What are the Data Filters?
Data Filters –A feature that allows users to select, sort and view only the information that is most important to them. This oftentimes makes large quantities of data become easier to digest.
Data filtering is the process of choosing a smaller part of your data set and using that subset for viewing or analysis. Filtering is generally (but not always) temporary – the complete data set is kept, but only part of it is used for the calculation.
Filtering may be used to:
- Look at results for a particular period of time.
- Calculate results for particular groups of interest.
- Exclude erroneous or “bad” observations from an analysis.
- Train and validate statistical models.
Filtering requires you to specify a rule or logic to identify the cases you want to include in your analysis. Filtering can also be referred to as “subsetting” data, or a data “drill-down”.

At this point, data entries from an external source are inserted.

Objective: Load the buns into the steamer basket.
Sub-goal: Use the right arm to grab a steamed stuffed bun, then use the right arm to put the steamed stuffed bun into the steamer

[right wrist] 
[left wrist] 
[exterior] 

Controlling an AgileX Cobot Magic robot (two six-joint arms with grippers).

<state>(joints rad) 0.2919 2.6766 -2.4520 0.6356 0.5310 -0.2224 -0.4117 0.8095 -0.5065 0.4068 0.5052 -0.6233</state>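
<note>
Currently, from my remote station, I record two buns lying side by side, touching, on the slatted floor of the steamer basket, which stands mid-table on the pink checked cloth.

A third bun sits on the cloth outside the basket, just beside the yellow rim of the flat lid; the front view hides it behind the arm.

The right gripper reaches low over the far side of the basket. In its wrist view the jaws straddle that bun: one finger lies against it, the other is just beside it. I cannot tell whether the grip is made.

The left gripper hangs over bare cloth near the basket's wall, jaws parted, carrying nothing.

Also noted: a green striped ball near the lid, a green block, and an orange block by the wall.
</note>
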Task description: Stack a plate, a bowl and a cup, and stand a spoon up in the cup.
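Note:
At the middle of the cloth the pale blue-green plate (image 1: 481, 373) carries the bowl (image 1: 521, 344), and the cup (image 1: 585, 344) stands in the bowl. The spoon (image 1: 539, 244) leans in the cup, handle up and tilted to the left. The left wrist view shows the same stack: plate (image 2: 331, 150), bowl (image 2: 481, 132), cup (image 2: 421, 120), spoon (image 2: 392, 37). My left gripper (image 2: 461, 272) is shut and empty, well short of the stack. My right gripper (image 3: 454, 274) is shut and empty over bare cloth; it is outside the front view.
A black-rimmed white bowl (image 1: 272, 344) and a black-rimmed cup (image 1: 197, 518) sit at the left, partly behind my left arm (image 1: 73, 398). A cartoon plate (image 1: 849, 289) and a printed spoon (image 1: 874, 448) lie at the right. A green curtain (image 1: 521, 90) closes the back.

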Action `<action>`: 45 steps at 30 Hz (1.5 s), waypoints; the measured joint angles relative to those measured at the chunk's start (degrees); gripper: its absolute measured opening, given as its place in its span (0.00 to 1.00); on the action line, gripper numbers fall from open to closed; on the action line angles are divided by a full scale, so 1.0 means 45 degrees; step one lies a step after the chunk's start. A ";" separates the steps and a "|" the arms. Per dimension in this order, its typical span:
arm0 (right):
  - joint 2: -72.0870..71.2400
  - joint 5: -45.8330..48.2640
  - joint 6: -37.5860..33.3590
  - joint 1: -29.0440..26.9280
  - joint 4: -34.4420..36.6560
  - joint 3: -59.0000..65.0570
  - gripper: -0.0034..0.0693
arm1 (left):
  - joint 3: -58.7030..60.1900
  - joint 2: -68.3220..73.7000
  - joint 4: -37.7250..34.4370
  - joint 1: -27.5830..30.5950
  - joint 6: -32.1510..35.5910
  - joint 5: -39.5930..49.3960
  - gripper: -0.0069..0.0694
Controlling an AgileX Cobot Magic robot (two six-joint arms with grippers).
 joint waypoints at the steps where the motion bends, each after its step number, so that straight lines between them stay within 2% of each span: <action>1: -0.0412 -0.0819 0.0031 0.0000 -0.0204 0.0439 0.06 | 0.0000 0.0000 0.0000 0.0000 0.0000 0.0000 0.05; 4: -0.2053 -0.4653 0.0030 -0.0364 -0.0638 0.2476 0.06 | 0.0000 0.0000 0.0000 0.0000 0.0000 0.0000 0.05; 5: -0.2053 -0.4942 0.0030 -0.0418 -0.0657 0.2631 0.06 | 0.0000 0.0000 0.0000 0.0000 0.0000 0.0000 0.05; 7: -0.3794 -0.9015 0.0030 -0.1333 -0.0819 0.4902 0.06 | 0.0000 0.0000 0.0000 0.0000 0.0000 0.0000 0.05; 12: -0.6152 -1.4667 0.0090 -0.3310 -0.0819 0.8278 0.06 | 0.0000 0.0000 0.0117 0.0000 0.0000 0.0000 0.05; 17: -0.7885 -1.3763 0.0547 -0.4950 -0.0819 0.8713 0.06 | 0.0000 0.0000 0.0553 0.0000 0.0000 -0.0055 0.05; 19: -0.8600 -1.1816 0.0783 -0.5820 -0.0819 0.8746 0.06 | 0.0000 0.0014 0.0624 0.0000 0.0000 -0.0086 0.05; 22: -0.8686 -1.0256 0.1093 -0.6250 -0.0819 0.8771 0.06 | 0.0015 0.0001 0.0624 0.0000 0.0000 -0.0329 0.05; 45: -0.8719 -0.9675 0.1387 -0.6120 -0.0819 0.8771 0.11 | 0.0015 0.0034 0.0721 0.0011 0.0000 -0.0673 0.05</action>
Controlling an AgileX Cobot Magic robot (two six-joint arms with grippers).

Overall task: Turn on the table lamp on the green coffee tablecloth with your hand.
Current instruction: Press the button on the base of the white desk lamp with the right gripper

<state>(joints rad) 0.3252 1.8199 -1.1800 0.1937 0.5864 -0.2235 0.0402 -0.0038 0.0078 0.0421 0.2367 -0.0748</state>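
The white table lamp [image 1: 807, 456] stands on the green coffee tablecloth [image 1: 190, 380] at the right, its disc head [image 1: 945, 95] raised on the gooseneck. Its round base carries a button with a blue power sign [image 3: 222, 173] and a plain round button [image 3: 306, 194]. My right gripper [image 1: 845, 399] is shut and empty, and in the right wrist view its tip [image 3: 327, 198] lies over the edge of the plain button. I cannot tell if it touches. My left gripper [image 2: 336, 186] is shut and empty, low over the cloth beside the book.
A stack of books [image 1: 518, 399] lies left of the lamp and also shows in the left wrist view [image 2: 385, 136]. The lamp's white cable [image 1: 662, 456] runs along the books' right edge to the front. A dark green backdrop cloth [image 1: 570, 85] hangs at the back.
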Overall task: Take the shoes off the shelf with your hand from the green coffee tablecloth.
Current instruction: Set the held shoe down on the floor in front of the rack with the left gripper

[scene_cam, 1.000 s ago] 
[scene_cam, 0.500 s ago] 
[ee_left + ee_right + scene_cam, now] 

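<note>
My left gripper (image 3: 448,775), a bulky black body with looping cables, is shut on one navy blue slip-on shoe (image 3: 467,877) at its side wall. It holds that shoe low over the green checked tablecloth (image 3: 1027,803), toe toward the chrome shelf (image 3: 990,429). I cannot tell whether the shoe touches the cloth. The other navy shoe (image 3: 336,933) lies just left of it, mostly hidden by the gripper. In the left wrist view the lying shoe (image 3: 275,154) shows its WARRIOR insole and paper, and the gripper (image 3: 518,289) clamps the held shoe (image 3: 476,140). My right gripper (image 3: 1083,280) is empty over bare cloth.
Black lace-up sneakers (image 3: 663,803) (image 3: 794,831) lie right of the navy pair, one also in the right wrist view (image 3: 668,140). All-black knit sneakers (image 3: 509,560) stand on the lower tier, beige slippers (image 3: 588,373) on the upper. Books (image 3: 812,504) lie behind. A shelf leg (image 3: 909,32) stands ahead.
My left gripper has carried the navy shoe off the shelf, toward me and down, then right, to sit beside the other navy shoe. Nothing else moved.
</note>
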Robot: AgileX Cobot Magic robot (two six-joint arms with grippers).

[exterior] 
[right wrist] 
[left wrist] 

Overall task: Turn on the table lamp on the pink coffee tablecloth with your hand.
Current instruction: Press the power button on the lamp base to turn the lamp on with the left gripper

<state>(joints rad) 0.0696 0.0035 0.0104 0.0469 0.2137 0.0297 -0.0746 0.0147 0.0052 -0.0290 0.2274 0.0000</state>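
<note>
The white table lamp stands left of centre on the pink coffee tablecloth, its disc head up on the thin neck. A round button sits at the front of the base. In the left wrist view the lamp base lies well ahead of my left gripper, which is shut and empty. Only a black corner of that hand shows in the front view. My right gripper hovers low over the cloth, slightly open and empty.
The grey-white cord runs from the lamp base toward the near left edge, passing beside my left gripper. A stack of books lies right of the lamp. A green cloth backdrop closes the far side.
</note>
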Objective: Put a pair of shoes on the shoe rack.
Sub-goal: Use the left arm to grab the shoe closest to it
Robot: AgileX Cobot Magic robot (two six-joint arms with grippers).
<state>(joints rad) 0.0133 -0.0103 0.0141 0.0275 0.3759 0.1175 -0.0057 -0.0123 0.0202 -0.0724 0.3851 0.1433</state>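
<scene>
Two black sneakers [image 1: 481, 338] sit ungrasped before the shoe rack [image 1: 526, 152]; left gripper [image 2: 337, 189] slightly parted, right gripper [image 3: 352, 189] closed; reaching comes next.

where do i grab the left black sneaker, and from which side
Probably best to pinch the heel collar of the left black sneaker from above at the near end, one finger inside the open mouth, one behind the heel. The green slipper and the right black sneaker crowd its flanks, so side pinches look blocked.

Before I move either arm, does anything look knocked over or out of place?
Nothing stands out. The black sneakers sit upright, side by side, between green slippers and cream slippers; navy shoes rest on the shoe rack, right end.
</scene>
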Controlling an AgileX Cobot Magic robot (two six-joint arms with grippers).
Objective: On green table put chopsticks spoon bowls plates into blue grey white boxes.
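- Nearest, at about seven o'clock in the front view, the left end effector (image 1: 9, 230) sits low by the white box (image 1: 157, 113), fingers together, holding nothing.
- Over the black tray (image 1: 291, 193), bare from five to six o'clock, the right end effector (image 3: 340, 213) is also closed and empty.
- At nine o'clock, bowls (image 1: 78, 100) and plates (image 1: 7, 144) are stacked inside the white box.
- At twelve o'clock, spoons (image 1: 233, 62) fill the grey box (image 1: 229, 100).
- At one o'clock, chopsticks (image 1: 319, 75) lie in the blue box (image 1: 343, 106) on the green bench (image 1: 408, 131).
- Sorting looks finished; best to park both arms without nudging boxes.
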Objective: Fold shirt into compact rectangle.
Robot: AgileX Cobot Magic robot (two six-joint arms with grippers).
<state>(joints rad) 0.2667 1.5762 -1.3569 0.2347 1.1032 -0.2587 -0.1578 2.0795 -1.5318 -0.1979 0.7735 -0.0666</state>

One reason for filtering data is to remove observations that may contain errors or are undesirable for analysis. For example, you may want to remove respondents who did not complete the survey, respondents who raced through the survey and selected answers without paying attention to what they were answering (“speeders”), or cases where data entered manually has been entered with mistakes. In other areas of research, a multivariate technique may only be applicable to cases where there is complete information for all the variables that were measured, and so a filter may be constructed to remove cases where some observations are missing.
Filtering can be used to evaluate the performance of statistical algorithms and models. The basic idea is to split up the sample into two or more groups and to then apply the analysis independently to each group and compare the results. This kind of filtering would select cases from the data at random, rather than using some rule which is based on the data. This ensures a valid comparison and is often referred to as training, testing, and validating.